EXERCISE AIM
Only the lines from the first line of the material below to the line containing "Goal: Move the", inclusive, should be copied, each exactly as written.

MATERIAL SHOWN
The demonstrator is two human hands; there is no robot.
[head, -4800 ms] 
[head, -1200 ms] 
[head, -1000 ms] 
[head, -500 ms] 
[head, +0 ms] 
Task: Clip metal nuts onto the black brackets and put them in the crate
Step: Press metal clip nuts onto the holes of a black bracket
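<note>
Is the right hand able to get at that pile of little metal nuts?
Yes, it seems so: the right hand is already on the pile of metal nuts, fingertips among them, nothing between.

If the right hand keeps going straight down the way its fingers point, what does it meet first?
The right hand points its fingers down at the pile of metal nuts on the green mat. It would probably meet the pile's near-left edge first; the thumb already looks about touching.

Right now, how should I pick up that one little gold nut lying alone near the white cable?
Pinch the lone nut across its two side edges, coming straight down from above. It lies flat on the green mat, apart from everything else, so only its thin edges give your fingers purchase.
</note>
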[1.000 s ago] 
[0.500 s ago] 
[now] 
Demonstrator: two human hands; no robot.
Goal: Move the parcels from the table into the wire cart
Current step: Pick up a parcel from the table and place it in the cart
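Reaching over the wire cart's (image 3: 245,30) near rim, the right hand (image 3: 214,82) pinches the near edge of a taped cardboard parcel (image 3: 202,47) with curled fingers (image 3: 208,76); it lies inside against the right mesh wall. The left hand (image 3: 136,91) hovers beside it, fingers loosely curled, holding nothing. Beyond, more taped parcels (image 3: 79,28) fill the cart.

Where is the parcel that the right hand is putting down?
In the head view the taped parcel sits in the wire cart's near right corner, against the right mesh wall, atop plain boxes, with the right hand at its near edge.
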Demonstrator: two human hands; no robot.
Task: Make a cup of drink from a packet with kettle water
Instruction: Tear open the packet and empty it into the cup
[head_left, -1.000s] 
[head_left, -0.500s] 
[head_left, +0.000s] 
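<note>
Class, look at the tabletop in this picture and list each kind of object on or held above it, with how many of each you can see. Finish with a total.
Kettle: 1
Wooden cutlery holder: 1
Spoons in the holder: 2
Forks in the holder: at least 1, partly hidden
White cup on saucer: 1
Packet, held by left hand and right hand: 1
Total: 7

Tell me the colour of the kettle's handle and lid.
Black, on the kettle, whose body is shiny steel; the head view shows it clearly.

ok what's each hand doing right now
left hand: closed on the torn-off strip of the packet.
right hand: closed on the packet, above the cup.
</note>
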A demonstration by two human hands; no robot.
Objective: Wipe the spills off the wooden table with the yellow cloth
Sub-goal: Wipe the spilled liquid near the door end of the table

RESULT
The demonstrator is two human hands; there is no robot.
[head, -4800 ms] 
[head, -1200 ms] 
[head, -1000 ms] 
[head, -500 ms] 
[head, +0 ms] 
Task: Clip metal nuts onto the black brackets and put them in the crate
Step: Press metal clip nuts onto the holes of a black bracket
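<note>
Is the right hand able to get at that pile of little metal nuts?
Yes, it seems so: the right hand is already on the pile of metal nuts, fingertips among them, nothing between.

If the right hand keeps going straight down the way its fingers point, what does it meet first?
The right hand points its fingers down at the pile of metal nuts on the green mat. It would probably meet the pile's near-left edge first; the thumb already looks about touching.

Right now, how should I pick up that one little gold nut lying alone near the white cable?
Pinch the lone nut across its two side edges, coming straight down from above. It lies flat on the green mat, apart from everything else, so only its thin edges give your fingers purchase.
</note>
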[1.000 s ago] 
[0.500 s ago] 
[now] 
Demonstrator: two human hands; no robot.
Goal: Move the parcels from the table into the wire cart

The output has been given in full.